La Unión Tranviarios Automotor (UTA) confirmó su participación en el paro, disipando las dudas que habían surgido en medidas anteriores. A ellos se suman la Unión Ferroviaria, La Fraternidad, y la Confederación Argentina de Trabajadores del Transporte (CATT), que nuclea a Camioneros, pilotos, aeronavegantes y personal de subte, entre otros. El Frente de Sindicatos Unidos (Fresu) también anunció un paro con movilización al Congreso.
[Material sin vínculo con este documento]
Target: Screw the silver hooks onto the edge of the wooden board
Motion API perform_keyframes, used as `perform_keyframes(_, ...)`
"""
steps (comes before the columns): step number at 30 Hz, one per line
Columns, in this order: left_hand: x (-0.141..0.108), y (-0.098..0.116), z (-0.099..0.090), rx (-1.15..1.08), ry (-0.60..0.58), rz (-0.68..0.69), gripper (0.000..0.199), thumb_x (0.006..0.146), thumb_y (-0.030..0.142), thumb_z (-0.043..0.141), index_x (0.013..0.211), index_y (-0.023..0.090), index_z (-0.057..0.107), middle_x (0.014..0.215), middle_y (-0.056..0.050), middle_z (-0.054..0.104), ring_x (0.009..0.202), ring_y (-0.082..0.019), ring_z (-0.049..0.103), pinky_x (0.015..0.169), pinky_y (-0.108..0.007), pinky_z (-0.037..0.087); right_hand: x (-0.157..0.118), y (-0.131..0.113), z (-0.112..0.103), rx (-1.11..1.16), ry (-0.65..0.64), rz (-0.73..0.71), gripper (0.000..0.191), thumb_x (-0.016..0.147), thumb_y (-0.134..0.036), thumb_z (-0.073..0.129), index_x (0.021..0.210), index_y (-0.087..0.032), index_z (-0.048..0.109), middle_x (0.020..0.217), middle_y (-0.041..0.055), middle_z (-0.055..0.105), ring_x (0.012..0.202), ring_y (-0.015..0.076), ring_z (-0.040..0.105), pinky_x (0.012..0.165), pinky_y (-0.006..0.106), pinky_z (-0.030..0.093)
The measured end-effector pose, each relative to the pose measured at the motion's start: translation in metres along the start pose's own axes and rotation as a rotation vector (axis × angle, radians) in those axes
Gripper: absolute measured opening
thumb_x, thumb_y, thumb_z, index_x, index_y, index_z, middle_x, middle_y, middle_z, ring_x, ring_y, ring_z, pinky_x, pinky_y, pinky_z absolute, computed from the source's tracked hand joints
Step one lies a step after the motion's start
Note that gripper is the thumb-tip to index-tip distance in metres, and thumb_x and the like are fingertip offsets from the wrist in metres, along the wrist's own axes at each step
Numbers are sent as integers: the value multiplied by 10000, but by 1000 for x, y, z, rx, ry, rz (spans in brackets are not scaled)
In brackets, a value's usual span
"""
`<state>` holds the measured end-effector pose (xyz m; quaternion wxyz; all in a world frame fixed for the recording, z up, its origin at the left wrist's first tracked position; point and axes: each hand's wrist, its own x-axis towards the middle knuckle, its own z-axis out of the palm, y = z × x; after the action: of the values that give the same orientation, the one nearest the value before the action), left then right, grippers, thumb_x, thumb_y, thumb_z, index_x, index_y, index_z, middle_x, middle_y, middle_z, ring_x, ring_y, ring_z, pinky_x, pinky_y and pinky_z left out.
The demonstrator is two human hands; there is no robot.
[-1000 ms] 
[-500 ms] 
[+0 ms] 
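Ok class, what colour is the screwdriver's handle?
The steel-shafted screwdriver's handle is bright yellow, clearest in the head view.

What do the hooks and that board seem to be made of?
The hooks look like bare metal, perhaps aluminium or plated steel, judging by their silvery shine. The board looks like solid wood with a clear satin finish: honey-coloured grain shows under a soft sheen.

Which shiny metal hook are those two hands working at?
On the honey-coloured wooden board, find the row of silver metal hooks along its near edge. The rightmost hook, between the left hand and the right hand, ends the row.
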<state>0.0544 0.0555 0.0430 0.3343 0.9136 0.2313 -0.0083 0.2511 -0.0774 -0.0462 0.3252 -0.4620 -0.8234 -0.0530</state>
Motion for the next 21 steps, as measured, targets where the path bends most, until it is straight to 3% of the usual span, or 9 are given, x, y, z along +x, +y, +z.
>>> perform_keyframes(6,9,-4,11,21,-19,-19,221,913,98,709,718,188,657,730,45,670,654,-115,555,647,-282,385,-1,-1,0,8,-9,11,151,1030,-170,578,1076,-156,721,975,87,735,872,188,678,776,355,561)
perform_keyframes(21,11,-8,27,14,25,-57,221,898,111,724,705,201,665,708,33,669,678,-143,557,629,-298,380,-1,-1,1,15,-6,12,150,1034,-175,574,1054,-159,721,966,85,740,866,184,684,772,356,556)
El malestar sindical se profundizó por la aprobación del artículo 44 de la reforma, que limita el salario durante licencias por enfermedad no laboral al 50%, con posibilidad de alcanzar el 75% en ciertos casos. Desde la CGT advirtieron que la reforma es “contraria a la Constitución Nacional y a los tratados internacionales”, mientras que el Gobierno analiza modificar el artículo vía decreto reglamentario para destrabar la sanción definitiva de la ley.